In practice, the stronger the connection between the user’s conduct and the communication of the defamatory material, the stronger the argument that a fresh publication has occurred.
Social Media Liability for Reposting Defamatory Content
One of the most significant developments in Australian defamation law is the recognition that liability may arise even where the defendant did not personally write the defamatory words.
In the social media context, businesses, media organisations, professionals, community groups, and public page administrators may all face exposure when they create or control online spaces that facilitate others’ defamatory publications.
This issue reached the High Court in Fairfax Media Publications Pty Ltd v Voller [2021] HCA 27.
The proceedings concerned public Facebook pages operated by major media organisations, where third-party users posted allegedly defamatory comments beneath news stories.

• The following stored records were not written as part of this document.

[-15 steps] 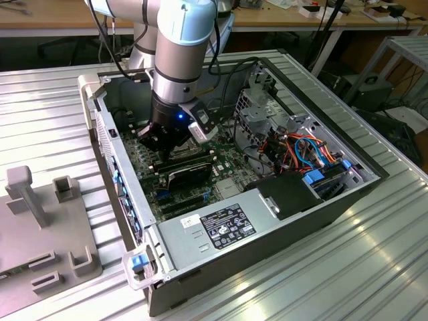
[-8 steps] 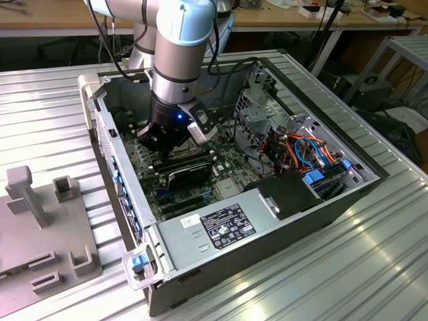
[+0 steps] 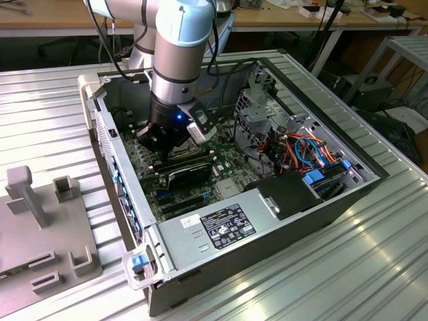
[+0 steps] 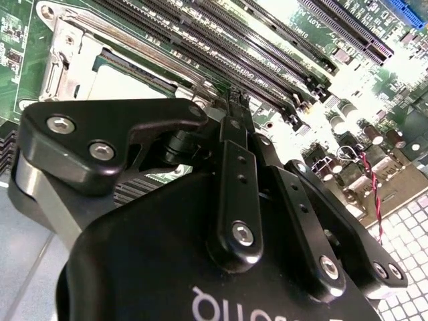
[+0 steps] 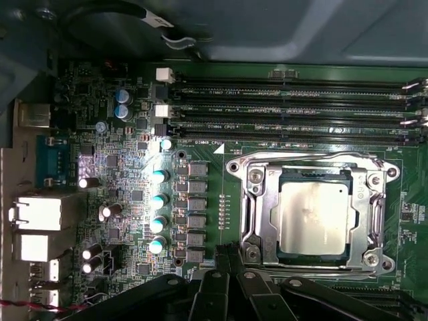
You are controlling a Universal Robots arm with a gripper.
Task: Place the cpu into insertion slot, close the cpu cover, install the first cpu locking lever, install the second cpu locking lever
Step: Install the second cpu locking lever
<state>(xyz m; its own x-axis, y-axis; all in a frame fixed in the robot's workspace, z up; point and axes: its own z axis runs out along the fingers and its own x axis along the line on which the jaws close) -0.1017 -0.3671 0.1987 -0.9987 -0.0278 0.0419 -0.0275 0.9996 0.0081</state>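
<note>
Bright glare, perhaps overexposed; near parts blurred.

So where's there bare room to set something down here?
The ribbed table on the exterior view's left of the case, behind the grey fixture, is bare, as is the strip in front. Inside the case it's crowded: gripper, board, cables.

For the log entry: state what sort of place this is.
Probably a robotics lab or test bench: an open computer case lies on a ribbed metal table, a robot arm reaches in, and cluttered workbenches stand behind.
</note>
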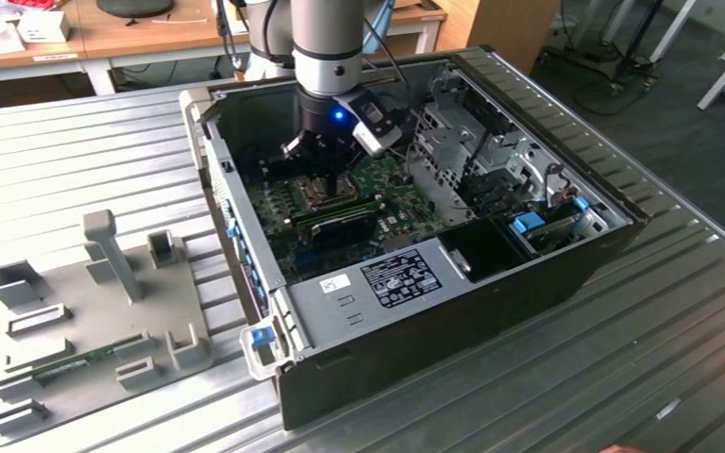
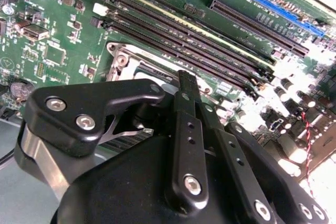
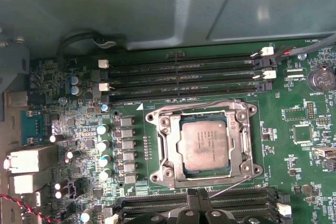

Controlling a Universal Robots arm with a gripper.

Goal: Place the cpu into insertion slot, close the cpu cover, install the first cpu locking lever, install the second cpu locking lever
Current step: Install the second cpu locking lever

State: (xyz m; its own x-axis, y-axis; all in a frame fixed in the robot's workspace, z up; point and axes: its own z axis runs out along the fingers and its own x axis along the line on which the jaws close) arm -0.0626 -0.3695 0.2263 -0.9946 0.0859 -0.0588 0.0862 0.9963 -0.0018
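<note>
Seen from the exterior view: one robot arm (image 1: pixel 331 47) with one gripper (image 1: pixel 325 165), one open computer case (image 1: pixel 463 311), one green circuit board (image 1: pixel 395 203) and one grey fixture plate (image 1: pixel 86 311) beside it. Counted in the first wrist view: one cpu (image 3: pixel 203 142), one insertion slot (image 3: pixel 252 111), one cpu cover (image 3: pixel 168 145), two thin wire levers (image 3: pixel 202 102) and four corner screws (image 3: pixel 164 121). Tallied in the second wrist view: four long black memory strips (image 2: pixel 184 35) and one blue connector strip (image 2: pixel 268 3).
</note>
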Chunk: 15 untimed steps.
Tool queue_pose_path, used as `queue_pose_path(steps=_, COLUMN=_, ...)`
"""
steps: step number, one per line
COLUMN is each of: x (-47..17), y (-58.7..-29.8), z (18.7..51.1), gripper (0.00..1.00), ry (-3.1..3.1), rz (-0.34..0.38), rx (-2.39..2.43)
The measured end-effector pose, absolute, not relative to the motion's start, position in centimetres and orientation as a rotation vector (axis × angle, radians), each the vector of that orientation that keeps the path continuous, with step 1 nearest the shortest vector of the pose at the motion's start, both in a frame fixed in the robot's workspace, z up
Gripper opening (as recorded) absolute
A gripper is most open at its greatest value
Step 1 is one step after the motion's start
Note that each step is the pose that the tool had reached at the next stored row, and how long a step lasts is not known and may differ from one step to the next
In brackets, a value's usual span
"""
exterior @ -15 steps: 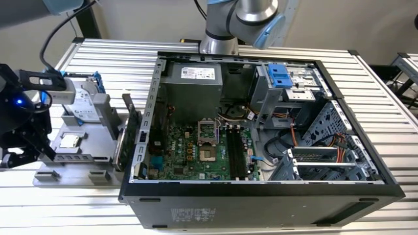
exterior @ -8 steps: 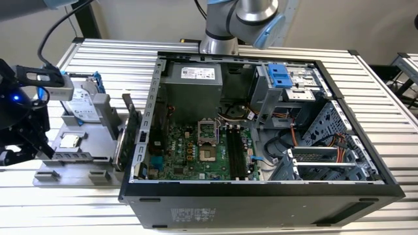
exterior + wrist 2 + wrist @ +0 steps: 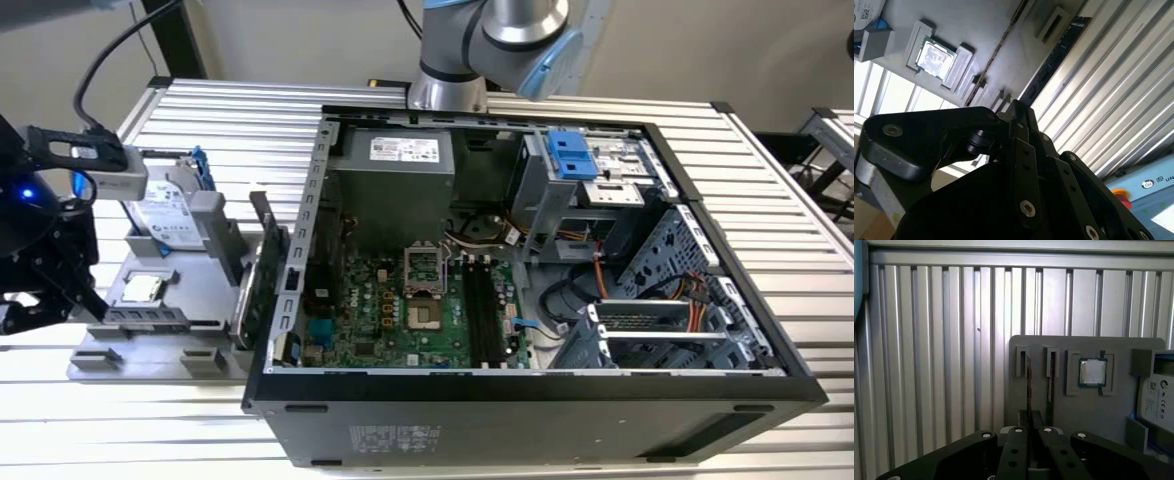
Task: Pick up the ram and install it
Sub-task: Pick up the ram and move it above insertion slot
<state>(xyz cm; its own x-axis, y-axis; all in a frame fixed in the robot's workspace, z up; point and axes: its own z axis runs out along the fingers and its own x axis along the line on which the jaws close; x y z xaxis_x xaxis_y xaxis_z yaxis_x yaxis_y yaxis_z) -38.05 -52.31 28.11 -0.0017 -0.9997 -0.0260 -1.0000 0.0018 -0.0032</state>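
The ram is a long, thin dark stick standing on edge in a slot of the grey holder. In the first wrist view the ram is a narrow dark line running under my fingertips. My gripper has its fingers drawn close together on either side of that edge, shut on the ram. From the side, in the second wrist view, the gripper meets the stick's near end. In the exterior view the gripper is at the far left, beside the holder.
An open computer case stands in the middle, with the motherboard's long memory slots bare. The holder also carries a processor, a hard drive and an upright card. Everything rests on a ribbed metal table.
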Motion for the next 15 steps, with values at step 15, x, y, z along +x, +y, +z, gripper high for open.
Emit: queue_pose_path(steps=15, x=-38.1, y=-52.3, z=29.6, gripper=0.0, ry=2.202, rz=0.043, rx=-2.194)
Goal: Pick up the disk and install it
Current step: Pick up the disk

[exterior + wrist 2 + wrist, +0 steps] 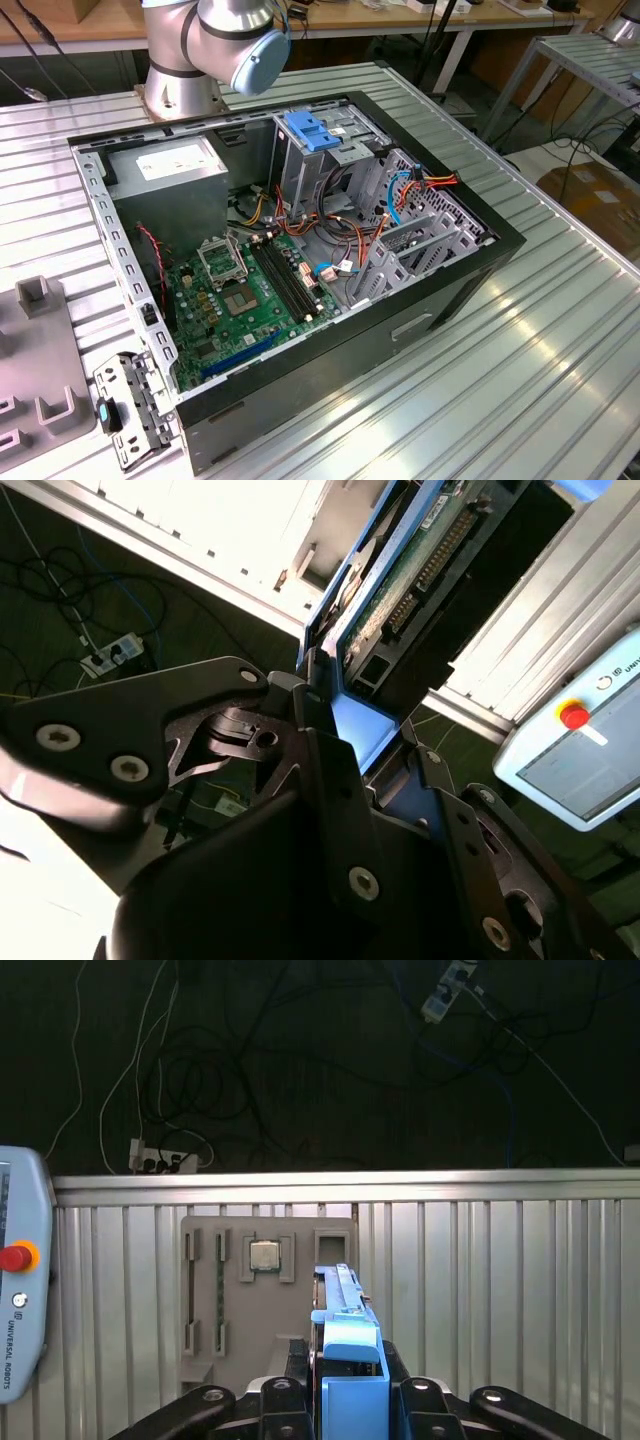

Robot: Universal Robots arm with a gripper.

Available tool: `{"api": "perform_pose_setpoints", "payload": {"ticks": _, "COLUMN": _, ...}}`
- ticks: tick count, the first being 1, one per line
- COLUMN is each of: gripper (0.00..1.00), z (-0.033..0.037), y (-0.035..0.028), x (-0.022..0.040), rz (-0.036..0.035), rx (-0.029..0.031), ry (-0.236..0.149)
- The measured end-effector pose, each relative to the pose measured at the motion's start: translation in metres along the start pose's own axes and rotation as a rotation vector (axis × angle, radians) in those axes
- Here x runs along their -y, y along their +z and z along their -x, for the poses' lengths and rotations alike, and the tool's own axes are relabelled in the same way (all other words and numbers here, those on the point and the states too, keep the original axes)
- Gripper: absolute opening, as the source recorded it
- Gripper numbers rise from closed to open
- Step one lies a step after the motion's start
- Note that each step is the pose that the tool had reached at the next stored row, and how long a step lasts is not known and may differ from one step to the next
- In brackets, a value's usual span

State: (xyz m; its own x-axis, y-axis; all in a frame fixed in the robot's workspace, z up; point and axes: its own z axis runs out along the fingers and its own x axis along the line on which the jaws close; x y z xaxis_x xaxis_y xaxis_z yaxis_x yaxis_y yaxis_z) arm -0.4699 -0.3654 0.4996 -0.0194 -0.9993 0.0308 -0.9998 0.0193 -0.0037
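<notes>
My gripper [347,1385] is shut on the disk [342,1305], which stands edge-on between the black fingers [298,1370] with its blue plastic side rail facing the camera. In the second wrist view the disk [400,580] shows its green circuit-board underside and blue rail, reaching out past the gripper [362,730]. It is held in the air above the ribbed metal table. In the exterior view the open computer case [470,270] lies on its side, with a metal drive cage [330,165] at its far end.
A light-blue latch plate [310,130] tops the drive cage. A grey power-supply box [165,165], motherboard [245,295] and loose cables [330,235] fill the case. The arm's base [190,60] stands behind it. A grey fixture plate [265,1290] and teach pendant [15,1290] lie on the table.
</notes>
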Motion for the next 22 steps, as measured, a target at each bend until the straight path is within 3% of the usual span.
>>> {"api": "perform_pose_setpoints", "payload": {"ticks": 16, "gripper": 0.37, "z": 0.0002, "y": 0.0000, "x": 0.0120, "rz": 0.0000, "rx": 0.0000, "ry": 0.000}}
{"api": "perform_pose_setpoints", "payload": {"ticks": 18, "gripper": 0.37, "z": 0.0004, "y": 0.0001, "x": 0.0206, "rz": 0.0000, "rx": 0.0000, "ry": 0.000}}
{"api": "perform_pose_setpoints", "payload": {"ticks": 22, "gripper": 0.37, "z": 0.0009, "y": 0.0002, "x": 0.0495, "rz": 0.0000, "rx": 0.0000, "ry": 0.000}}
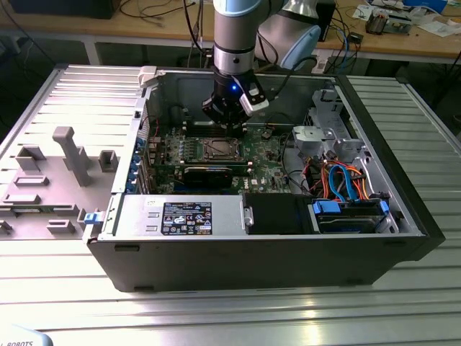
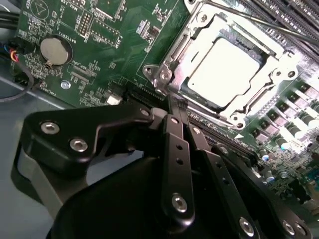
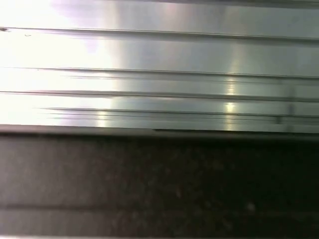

The High Court described the operation of those pages at [1]:
They each maintain a public Facebook page on which they post content relating to news stories and provide hyperlinks to those stories on their website. They invite comment on the posted content from members of the public who are Facebook users.
The media companies argued that they had not authored the comments and should not be treated as publishers of words written by unrelated Facebook users.
The High Court rejected that argument.
The Court held that by creating the pages, posting content, and facilitating public interaction, the page operators had participated in the publication process.
The Court noted at [16] that the operators had:
facilitated the making of comments by third parties which then became available to others.
This decision has significant implications beyond media companies.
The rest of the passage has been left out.